Prevent dangerous animal diseases through hygienic cleaning
Immaculate hygiene is an essential part of good biosecurity on a farm, and is an crucial prerequisite for effectively protecting livestock against notifiable animal diseases such as African swine fever or avian influenza. Professional cleaning equipment and systematic routines help livestock farmers in maintaining high standards of cleanliness and reducing the likelihood of diseases breaking out.
Animal diseases are usually transmitted directly through wildlife carriers or indirectly through transport or feed. They can have devastating economic and health consequences for animals and humans. A disease outbreak can put livestock survival at risk, and in some cases, the disease can be transmitted to humans. Through proper cleaning on a farm, farmers can play an important role in protecting their livestock and preventing the spread of disease.

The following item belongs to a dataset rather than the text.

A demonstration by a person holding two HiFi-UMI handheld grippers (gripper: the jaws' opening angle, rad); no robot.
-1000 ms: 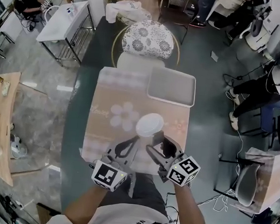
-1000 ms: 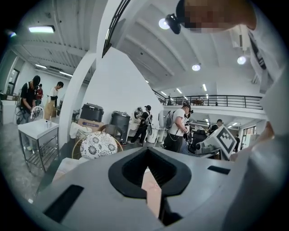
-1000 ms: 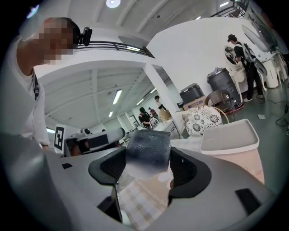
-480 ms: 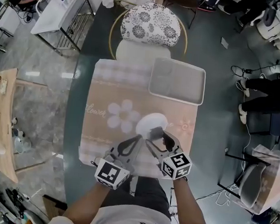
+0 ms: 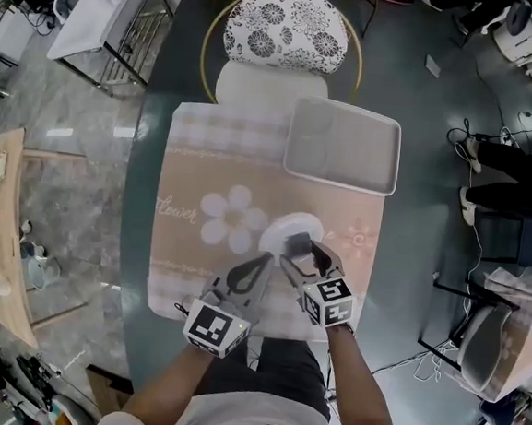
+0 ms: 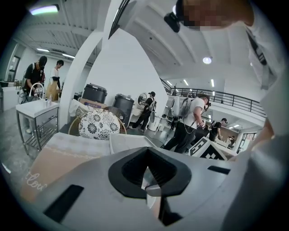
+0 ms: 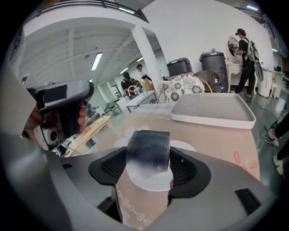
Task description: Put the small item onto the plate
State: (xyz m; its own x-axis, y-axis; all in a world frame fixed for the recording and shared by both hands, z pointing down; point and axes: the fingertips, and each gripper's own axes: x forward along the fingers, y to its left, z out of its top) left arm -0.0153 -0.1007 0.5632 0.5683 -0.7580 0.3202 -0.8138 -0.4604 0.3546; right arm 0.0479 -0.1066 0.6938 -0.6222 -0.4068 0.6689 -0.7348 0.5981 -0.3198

Serious viral infections in animals often fatal - such as African swine fever, for example, which affects both wild and domestic pigs. Avian influenza is also highly contagious and usually fatal. Once it has broken out, the animals must all be slaughtered and there are corresponding economic losses for this. Due to the high mutation rate and the lack of vaccines that can be used in practice, the risk of the virus spreading to humans is also ever-present. Foot-and-mouth disease (FMD) is one of the world's most economically devastating animal diseases. This highly contagious infectious disease primarily affects cattle, pigs, sheep and goats. The economic damage caused by FMD can be devastating, which is why effective prevention is essential to preserve livestock. All of the above diseases are notifiable animal diseases.
The key to preventing animal disease: Biosecurity
Once an epizootic disease has broken out, the consequences are severe. Therefore, livestock farmers ought to focus on prevention. The key to this is biosecurity - a task that extends from the planning of operating facilities and conduct of employees to meticulous cleaning with suitable equipment.
To successfully prevent outbreak of animal disease, the first thing to do is to check how the farm is organised. For example, who has access to the premises and barns, where are vehicles allowed to drive, stop and load or unload, where and how are feed and operating supplies stored? How is good hygiene maintained? Do you use written plans and instructions, implement control by supervisors, check fences, doors and gates, or use cameras and security staff? Here are starting points to ensure compliance with your hygiene regulations.
Hygiene measures on a farm need to be inspected. This is because a high level of biosecurity requires proper cleaning and disinfection of the barns and all equipment and machinery which come into contact with animals. Cleaning may need to carried out in the barn units and associated rooms, for example by strictly separating them into a ‘dirty’ zone and a ‘clean’ zone.
The final step is documenting all your measures as this is transparent and traceable. It also provides an overview to keep cleaning efforts manageable - even with high biosecurity standards and therefore ensure the best possible protection of the animals on the farm.